#### Collected data
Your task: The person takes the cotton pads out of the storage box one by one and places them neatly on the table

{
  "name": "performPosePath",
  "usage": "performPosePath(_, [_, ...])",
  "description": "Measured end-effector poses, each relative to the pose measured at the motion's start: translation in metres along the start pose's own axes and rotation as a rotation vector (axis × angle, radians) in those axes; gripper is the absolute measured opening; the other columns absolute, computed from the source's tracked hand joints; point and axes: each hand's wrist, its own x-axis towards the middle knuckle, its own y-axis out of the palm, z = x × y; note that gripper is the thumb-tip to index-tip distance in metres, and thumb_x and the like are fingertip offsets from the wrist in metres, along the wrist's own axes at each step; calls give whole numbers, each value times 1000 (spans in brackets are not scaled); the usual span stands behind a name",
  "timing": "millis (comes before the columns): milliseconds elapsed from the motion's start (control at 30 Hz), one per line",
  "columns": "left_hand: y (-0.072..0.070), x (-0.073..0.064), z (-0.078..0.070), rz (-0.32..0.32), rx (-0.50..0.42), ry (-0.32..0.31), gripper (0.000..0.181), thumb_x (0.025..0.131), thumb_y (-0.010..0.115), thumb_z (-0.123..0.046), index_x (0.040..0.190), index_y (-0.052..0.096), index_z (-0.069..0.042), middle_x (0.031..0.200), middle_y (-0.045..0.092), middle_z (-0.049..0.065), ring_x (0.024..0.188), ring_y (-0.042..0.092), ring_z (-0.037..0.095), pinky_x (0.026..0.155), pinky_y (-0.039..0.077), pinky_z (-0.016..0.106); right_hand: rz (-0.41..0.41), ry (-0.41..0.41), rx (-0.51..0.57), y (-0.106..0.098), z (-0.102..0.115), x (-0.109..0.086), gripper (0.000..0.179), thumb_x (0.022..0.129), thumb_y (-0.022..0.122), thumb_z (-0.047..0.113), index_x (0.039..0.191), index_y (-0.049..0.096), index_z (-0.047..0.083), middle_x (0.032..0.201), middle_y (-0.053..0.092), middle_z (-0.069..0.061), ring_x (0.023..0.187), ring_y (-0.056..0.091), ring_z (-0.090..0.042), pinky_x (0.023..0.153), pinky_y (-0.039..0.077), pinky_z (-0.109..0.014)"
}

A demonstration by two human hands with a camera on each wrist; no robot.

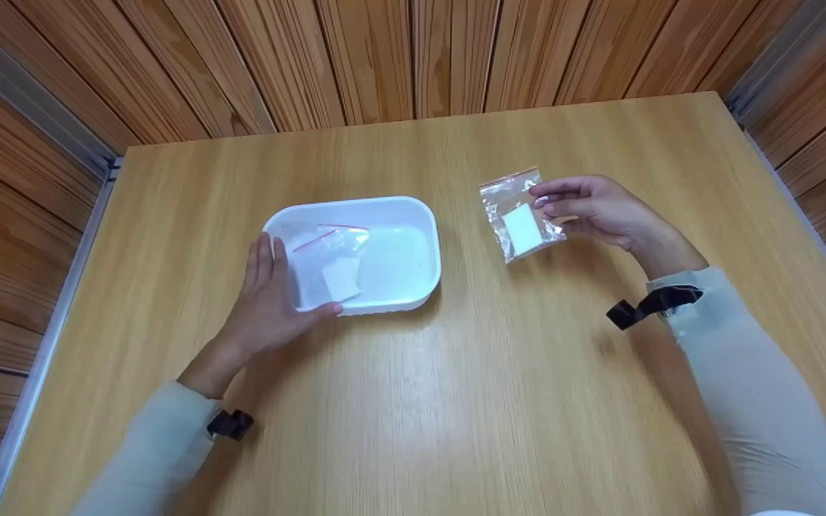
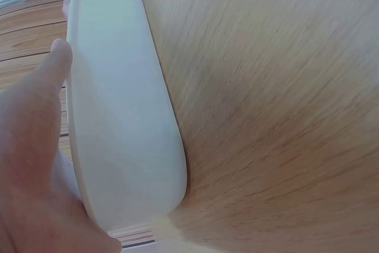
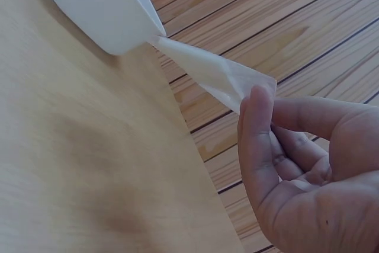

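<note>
Wood-plank walls (image 1: 377, 57) and a pale wood table (image 1: 413, 423) fill the frame. Left of centre sits a white tub (image 1: 402, 258) with red-edged bagged stuff (image 1: 342, 278) inside; the left hand (image 1: 266, 308) just rests on its corner, fingers pretty straight. Right of centre, the right hand (image 1: 606, 213) pinches a clear zip bag (image 1: 523, 229), white piece inside, held clear of the tub.
</note>
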Motion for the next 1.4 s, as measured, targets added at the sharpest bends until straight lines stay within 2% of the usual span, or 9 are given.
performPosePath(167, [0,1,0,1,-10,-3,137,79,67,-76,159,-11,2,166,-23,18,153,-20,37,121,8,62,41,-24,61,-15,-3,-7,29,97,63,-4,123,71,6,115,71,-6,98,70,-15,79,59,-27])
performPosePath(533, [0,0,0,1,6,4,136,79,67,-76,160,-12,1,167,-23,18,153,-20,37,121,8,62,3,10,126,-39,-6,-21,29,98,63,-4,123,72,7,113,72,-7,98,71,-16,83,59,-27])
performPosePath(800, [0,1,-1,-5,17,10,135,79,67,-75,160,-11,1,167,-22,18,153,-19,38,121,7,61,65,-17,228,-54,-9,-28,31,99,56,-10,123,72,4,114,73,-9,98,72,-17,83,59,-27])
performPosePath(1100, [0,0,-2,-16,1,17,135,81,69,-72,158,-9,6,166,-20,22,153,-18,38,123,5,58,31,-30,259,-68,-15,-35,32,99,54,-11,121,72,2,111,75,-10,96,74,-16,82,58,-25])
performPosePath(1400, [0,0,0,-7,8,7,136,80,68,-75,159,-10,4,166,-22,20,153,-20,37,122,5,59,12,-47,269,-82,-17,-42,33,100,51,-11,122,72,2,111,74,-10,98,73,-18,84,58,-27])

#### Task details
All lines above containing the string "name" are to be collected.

#### Exercise response
  "name": "performPosePath",
  "description": "Measured end-effector poses, each relative to the pose measured at the motion's start: translation in metres along the start pose's own axes and rotation as a rotation vector (axis × angle, radians) in those axes; gripper is the absolute measured opening; the other columns absolute, computed from the source's tracked hand joints; point and axes: each hand's wrist, its own x-axis towards the middle knuckle, its own y-axis out of the palm, z = x × y; note that gripper is the thumb-tip to index-tip distance in metres, and thumb_x and the like are fingertip offsets from the wrist in metres, along the wrist's own axes at each step; calls give whole numbers, each value times 1000 (spans in brackets are not scaled); the usual span stands behind a name",

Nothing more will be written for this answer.